The pattern repeated itself and by the third day, Charlie was fairly confident that it wasn’t the arn’s poison causing this.  Growing up, Charlie had always known what the arn was and how it was used as punishment against the Quill, but he was never told the details until she was arrested and bound to him.  Even then, he did not know everything.  His tutors had insisted that they start at the beginning with the science behind the genetic engineering of the arn.  The Shadow Kin killed his tutors before he could learn much beyond that, but he knew enough about the poison to know it wasn’t this slow acting. 
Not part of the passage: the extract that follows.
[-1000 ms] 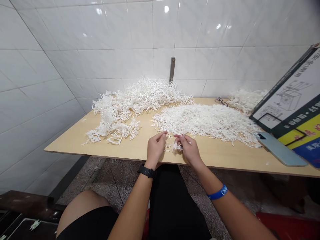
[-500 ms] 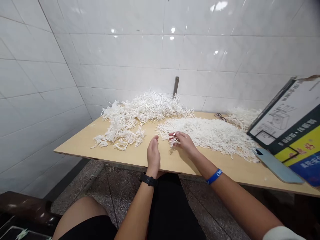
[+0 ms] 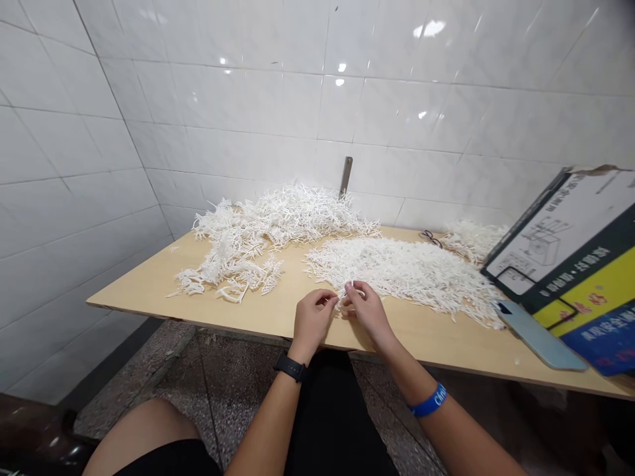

Even when the differences in day length between Earth and Rhodia were taken into account, Quill would not still be alive three days later if the poison was the cause.

Of course, that did not mean that the removal had not resulted some kind of permanent brain damage.  The arn was designed to find its way to a specific part of a Quill brain, so that it would not impede motor or brain function or cause any pain (so long as the prisoner complied with his or her punishment).  The arn was big—bigger than he had remembered.  It must have grown since it was inserted.  If it was removed carelessly, it would no doubt cause damage.    And, if that was the case, then she might never wake up. 

But even that didn’t make sense.  Quill had been walking and talking—firing her gun—before she had collapsed. Before her eyes rolled back in her head.

Charlie shook his head and went back to his history reading.  He had taken to doing all of his homework in her room.  Despite trying to focus on the words of his text, his mind kept going back to the image of her eyes rolling back in her head.  His memory wasn’t from the classroom though and, while the eyes were the same, her face had been different.  It had been on Rhodia when they had released the arn into her skull.  Charlie had to be present to establish the telepathic link and had stood against the opposite wall of the room from where she was sat—restrained and under a paralytic agent. 

Even though had been incapacitated, the royal guard had kept space between him and her—you could never trust a Quill.

Still, Charlie had been close enough to see her eyes.  They were the only part of her that moved.  When he was escorted into the room she had glared at him, but when the procedure began, her eyes had started darting around the room as if she was trying to see what they were doing with the laser.  But once the surgeon made the incision at the base of her skull and released the arn, her eyes stopped moving and rolled back into her head.  It felt like he stood there forever, before she finally blinked and her pupils could be seen again.  She had looked straight at him—her gaze somehow both fixed yet unfixed.  A minute later, he was ushered out of the room. 

It was hours before he had seen her again and, when he did, she was back to glaring—back to normal—except that now she couldn’t hurt him or any other Rhodian. She had been angry but alive.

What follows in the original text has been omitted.